Prompt
Within the material that follows, how many lines include the string "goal"? Answer with the number and nothing more.

Available data
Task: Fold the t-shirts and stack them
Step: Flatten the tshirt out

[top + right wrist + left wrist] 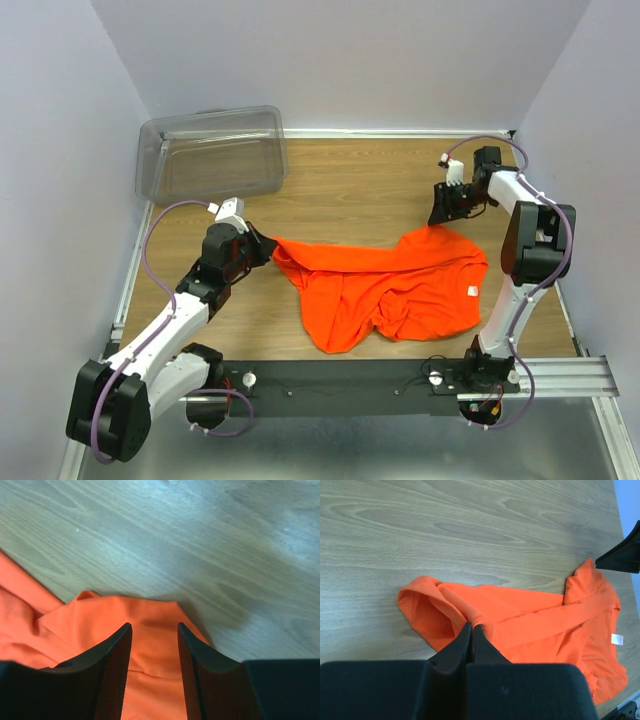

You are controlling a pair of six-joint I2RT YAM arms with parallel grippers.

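Observation:
One bright orange t-shirt (385, 285) lies crumpled across the middle of the wooden table, its small white tag (469, 291) near the right side. My left gripper (262, 247) is shut on the shirt's left edge; in the left wrist view its fingertips (471, 626) pinch a fold of the orange t-shirt (520, 620). My right gripper (442, 215) hovers at the shirt's upper right corner with its jaws open. In the right wrist view the orange t-shirt (150, 645) lies below and between the spread fingers (120, 645), none of it pinched.
A clear plastic bin (212, 152) stands at the back left of the table. Bare wood (360, 185) stretches behind the shirt. Grey walls close in on three sides, and a black rail (350, 385) runs along the near edge.

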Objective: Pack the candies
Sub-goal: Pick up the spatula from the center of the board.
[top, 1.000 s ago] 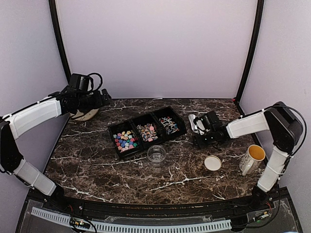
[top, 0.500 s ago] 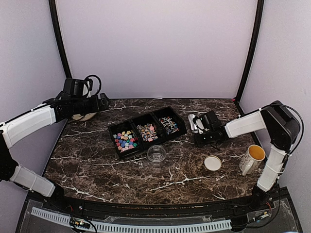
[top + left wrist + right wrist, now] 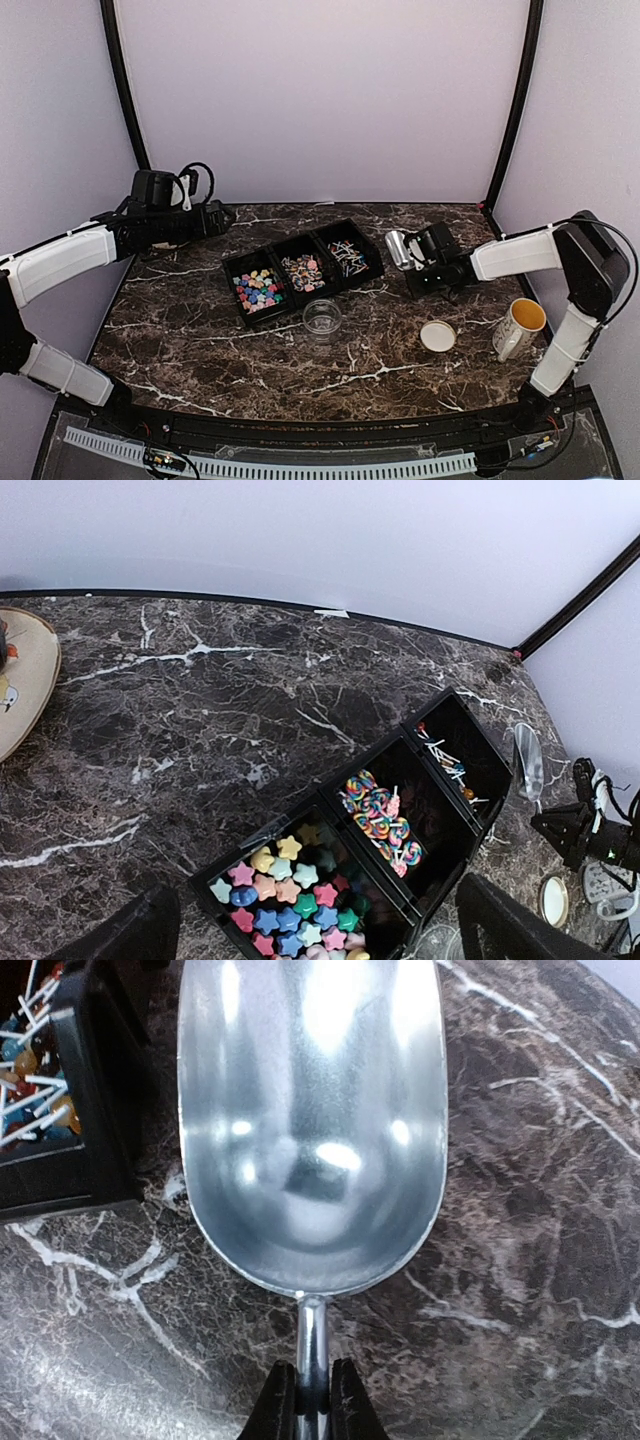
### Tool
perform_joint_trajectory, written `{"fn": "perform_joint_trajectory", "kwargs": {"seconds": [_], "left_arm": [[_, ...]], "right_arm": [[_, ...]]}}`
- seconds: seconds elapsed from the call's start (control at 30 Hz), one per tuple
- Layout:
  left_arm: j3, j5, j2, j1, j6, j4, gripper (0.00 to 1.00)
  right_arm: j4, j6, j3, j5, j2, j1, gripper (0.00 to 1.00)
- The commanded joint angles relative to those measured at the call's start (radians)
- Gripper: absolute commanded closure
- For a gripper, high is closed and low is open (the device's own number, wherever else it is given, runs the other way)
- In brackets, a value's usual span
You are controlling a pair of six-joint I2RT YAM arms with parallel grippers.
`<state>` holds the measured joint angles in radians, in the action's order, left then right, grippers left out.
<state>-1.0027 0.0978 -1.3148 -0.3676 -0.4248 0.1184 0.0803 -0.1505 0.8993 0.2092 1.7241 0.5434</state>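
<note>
The candies lie in a black three-part tray [image 3: 236, 264]. Coloured stars [image 3: 258, 288] [image 3: 290, 895] fill its left part, swirl lollipops [image 3: 303, 270] [image 3: 380, 815] the middle, and small stick sweets [image 3: 346, 256] [image 3: 445, 760] the right. To the right of the tray my right gripper [image 3: 420, 262] [image 3: 311, 1400] is shut on the thin handle of an empty metal scoop [image 3: 397, 248] [image 3: 310, 1110]. My left gripper [image 3: 215, 215] [image 3: 320, 935] hangs open above the table's back left, well clear of the tray, with nothing between its fingers [image 3: 140, 930].
A clear round cup [image 3: 322, 318] stands in front of the tray. A round tan lid [image 3: 437, 336] lies to the front right, and a yellow-lined mug [image 3: 520, 325] stands near the right edge. A tan dish [image 3: 20, 690] sits at the back left.
My right gripper has closed onto the scoop's handle. The left arm has shifted slightly at the back left and stayed open.
</note>
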Motion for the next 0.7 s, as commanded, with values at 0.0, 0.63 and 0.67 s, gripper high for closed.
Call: {"fn": "perform_joint_trajectory", "kwargs": {"seconds": [0.0,0.63,0.67], "left_arm": [[-0.011,0.085,0.000,0.002,0.009,-0.035,0.01],[-0.022,0.415,-0.029,-0.009,0.057,-0.104,0.01],[-0.024,0.432,-0.035,-0.012,0.057,-0.105,0.01]], "right_arm": [[0.049,0.017,0.025,0.109,-0.113,0.026,1.00],[0.042,0.314,0.069,0.181,-0.258,0.315,1.00],[0.034,0.337,0.065,0.185,-0.256,0.335,1.00]]}}
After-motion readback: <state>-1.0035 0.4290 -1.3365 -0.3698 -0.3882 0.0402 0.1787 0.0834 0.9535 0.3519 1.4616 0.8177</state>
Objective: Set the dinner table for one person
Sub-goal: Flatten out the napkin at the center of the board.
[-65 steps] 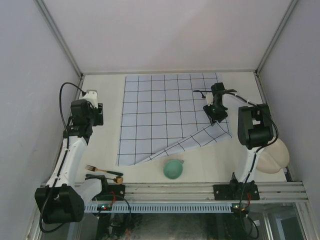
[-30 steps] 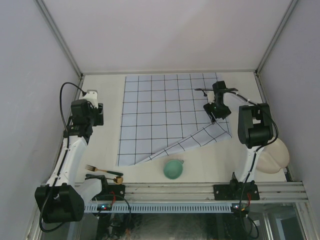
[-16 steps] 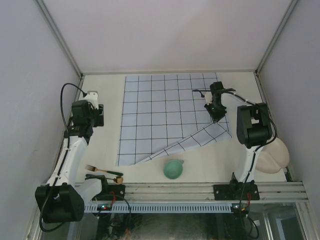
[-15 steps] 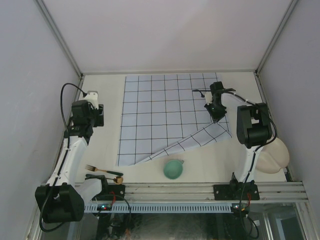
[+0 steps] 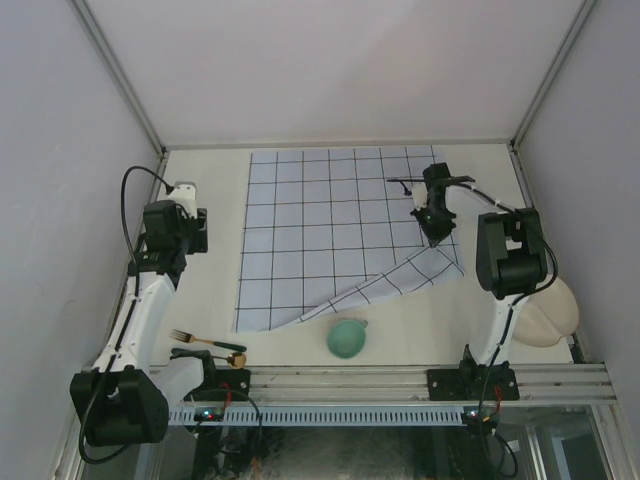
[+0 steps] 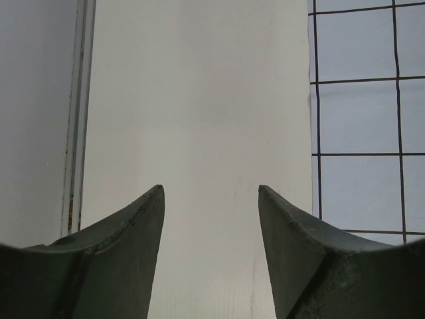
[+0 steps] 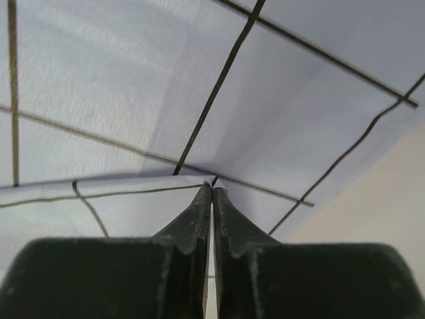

Written reply
2